Les autorités coutumières de la République Démocratique du Congo, RDC ont appelé, mardi à Kinshasa, à la mise en place urgente d’une Commission Nationale chargée de corriger les insuffisances relevées dans les textes d’application de la nouvelle loi foncière réformée, a appris l’ACP de source proche du dossier.

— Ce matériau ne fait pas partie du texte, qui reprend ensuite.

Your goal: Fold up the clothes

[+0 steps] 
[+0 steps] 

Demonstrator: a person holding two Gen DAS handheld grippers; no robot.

Cette requête a été formulée lors du dépôt d’un mémorandum au ministère des Affaires Foncières. Selon Sa Majesté Mfumu Difima, Président National du Conseil Supérieur de l’Autorité traditionnelle et Coutumière CONATC RDC, cette Commission devrait élaborer des décrets et arrêtés ministériels afin de prévenir toute dérive dans l’application de la loi :
« L’Autorité coutumière souhaite s’appuyer sur la volonté exprimée par le Ministre des Affaires Foncières, M. Nsele O-Neige, pour la mise en place rapide d’une Commission Nationale capable de combler ces lacunes avant qu’elles ne donnent lieu à des violations ou à des pratiques frauduleuses », a déclaré Mfumu Difima, cité par l’ACP.
Le Président du CONATC/RDC a souligné que, en l’état, la nouvelle loi foncière laisse subsister des zones d’ombre susceptibles de porter atteinte aux terres ancestrales. Il a estimé que certaines dispositions entrent en contradiction avec plusieurs textes légaux en vigueur, notamment la loi n°15/015 du 25 août 2015 portant statut des chefs coutumiers, la loi relative aux peuples autochtones pygmées, le Code forestier, ainsi que la loi n°25/045 du 1er juillet 2025 sur l’aménagement du territoire, notamment en ses articles 3 et 44, rapporte l’ACP.
Dans un souci de protection des intérêts des communautés autochtones congolaises, l’Autorité coutumière a averti qu’elle se réserve le droit de s’opposer à l’application de la loi foncière réformée si les correctifs nécessaires ne sont pas apportés au préalable, tout en réaffirmant sa confiance dans la collaboration avec les institutions de la République.
Par ailleurs, le CONATC/RDC a salué la promulgation, le 31 Décembre dernier, de la loi foncière réformée de 1966, estimant qu’elle constitue une avancée majeure dans la sécurisation des terres coutumières longtemps exposées à des violations répétées, selon l’ACP.
Le Conseil Supérieur de l’Autorité Traditionnelle et Coutumière œuvre notamment pour la valorisation de la culture, la gestion des affaires coutumières, l’implication des chefs traditionnels dans la gouvernance et la promotion de l’État de droit à travers l’application effective des lois.